Sophie Laurence Roy ClemandotLa procédure de sauvegarde existe depuis le 1er janvier 2006. Alors qu'elle devrait s'adresser à toutes les entreprises en difficulté pour éviter le redressement judiciaire ou la liquidation, elle a connu un succès mitigé : 509 sauvegardes en 2006, 513 en 2007 et 694 en 2008. Or en 2008, l'ensemble des jugements constatant des défaillances d'entreprises s'est élevé à 54 820.
Il est stupéfiant que les sauvegardes ne représentent qu'à peine plus de 1% de l'ensemble des défaillances. Autre élément surprenant, la sauvegarde est surtout demandée par des entreprises ayant de nombreux salariés et elle est très peu utilisée par les TPE et PME.

C’est dommage car le taux de succès des sauvegardes est très supérieur à celui des redressements dont près de 70 % se terminent en liquidation !
Outre l'élément d'échec que révèle le besoin d'une telle procédure, les réticences des chefs d'entreprise tenaient probablement au coût de la procédure, à ce qu'elle pouvait aboutir à les priver de leur pouvoir de direction et que l'échec d'une procédure de sauvegarde menait obligatoirement à la liquidation judiciaire et non pas au redressement.

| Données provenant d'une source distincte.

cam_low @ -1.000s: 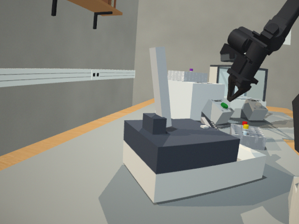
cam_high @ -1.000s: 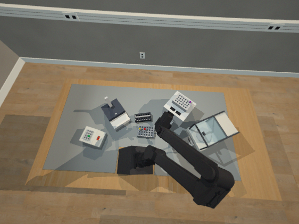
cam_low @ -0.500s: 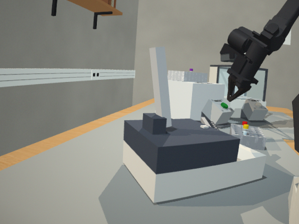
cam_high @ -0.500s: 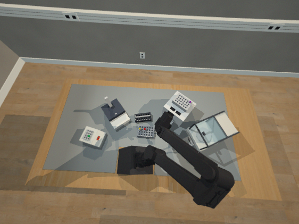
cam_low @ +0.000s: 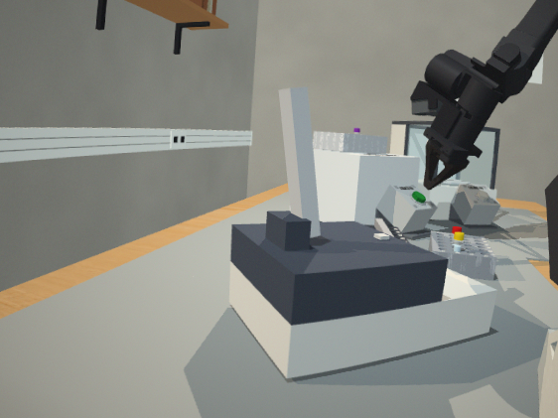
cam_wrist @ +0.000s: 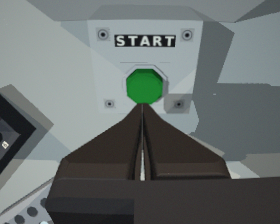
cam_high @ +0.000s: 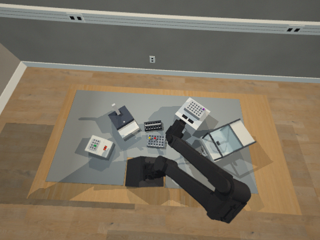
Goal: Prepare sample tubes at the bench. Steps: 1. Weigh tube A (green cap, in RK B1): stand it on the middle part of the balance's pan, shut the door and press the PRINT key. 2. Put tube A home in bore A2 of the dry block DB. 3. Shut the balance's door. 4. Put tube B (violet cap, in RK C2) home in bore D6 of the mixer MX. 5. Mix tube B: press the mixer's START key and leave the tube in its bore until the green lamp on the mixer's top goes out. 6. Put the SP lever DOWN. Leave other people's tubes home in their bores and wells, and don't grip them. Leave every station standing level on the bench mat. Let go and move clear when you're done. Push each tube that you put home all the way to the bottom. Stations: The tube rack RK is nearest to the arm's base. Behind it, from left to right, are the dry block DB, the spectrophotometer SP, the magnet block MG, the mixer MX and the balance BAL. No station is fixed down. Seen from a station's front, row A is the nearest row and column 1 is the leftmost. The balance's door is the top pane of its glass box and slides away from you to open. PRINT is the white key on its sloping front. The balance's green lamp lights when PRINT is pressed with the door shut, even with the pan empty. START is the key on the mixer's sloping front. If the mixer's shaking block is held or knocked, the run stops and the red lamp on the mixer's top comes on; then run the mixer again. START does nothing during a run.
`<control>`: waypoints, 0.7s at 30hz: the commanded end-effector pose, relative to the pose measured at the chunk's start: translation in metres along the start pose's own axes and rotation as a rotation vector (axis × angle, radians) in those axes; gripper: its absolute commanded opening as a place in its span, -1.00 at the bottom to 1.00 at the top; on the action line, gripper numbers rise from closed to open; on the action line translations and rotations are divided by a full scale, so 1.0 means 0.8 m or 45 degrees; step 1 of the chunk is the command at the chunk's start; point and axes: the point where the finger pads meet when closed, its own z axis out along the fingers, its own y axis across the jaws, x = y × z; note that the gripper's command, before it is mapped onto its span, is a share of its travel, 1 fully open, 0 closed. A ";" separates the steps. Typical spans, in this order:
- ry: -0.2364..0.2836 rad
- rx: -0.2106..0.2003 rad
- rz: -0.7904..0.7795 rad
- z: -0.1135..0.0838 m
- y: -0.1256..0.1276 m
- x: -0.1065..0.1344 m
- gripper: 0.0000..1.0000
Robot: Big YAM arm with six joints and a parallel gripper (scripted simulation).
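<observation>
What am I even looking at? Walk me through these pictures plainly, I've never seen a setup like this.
A single black robot arm works at a bench covered by a grey mat. One picture looks down from above, one looks across the bench from the side, and one comes from a camera on the arm's wrist.

On the mat stand lab stations: a tube rack, a dry block, a dark-topped spectrophotometer with its lever upright, a mixer carrying a violet-capped tube, and a glass balance.

The gripper is shut and holds nothing. Its pointed tip is right at the mixer's green START key; whether it touches is unclear.
</observation>
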 end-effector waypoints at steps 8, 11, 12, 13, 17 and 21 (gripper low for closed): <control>-0.041 0.005 0.031 0.011 0.000 -0.026 -1.00; -0.040 0.005 0.030 0.014 0.000 -0.025 -1.00; -0.040 0.005 0.030 0.015 0.000 -0.025 -1.00; -0.040 0.005 0.030 0.016 0.000 -0.025 -1.00; -0.040 0.005 0.029 0.018 0.000 -0.025 -1.00; -0.036 0.006 0.027 0.021 -0.001 -0.022 -1.00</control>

L'ordonnance du 18 décembre 2008, qui s'applique depuis le 15 février 2009 a donc tenté de rendre cette procédure plus attractive :
Le dirigeant ne peut plus être évincé de la direction de l'entreprise ni même se voir contraint de céder ses parts. Le dirigeant reste donc aux commandes de l'entreprise pendant la sauvegarde et le plan de redressement et il est d'ailleurs le seul à pouvoir demander une cessation partielle d'activité.

Il peut maintenant officiellement proposer le nom de l'administrateur qu'il souhaite voir désigné ; certains tribunaux l'admettaient avant mais ce n'était pas de droit. Le chef d'entreprise peut donc aujourd'hui prendre contact préalable avec l'administrateur, négocier avec lui un forfait (1.000 Euros en moyenne pour les TPE) ou un taux horaire (170 Euros en moyenne)…
L'inventaire peut désormais être fait par le dirigeant lui-même, ce qui, là encore économise des coûts.

Pour ce qui concerne l'exploitation de l'entreprise en sauvegarde et ensuite en plan de redressement, les avantages de cette procédure sont également significatifs :
Les contrats en cours peuvent être rompus s'il apparait que la résiliation est nécessaire à la sauvegarde de l'entreprise.
Les créanciers qui bénéficient d'un gage sans dépossession ne pourront faire valoir leur droit de rétention, ni pendant la période d'observation ni pendant le plan de redressement.
Ainsi, un stock gagé reste-t-il à la disposition de l'entreprise qui peut donc utiliser son stock.

Les salariés doivent être payés par l'entreprise pendant la période d'observation et le plan de redressement mais en cas de licenciement, le coût de celui-ci est pris en charge par les AGS.
Les garants ayant consenti une sûreté personnelle ou affecté un bien en garantie peuvent se prévaloir de l'arrêt du cours des intérêts, de la suspension des poursuites et des dispositions du plan de sauvegarde et n'être donc pas recherchés personnellement par les créanciers.
Cette procédure que le gouvernement a voulu calquer sur le « Chapter 11 » américain offre donc aujourd'hui une véritable possibilité pour le chef d'entreprise de mettre en oeuvre des traitements aux difficultés sans avoir pour autant à renoncer à la direction de l'entreprise.

Elle ne reste possible que quand l'entreprise n'est pas en état de cessation des paiements et c'est pourquoi il ne faut pas hésiter à se poser la question de la sauvegarde dès les premières difficultés. Tout d'abord parce que se poser la question n'entraîne pas nécessairement une réponse positive et surtout, justement, parce qu'aujourd'hui encore, elle ne peut bénéficier qu'aux entreprises qui ne sont pas en état de cessation de paiement.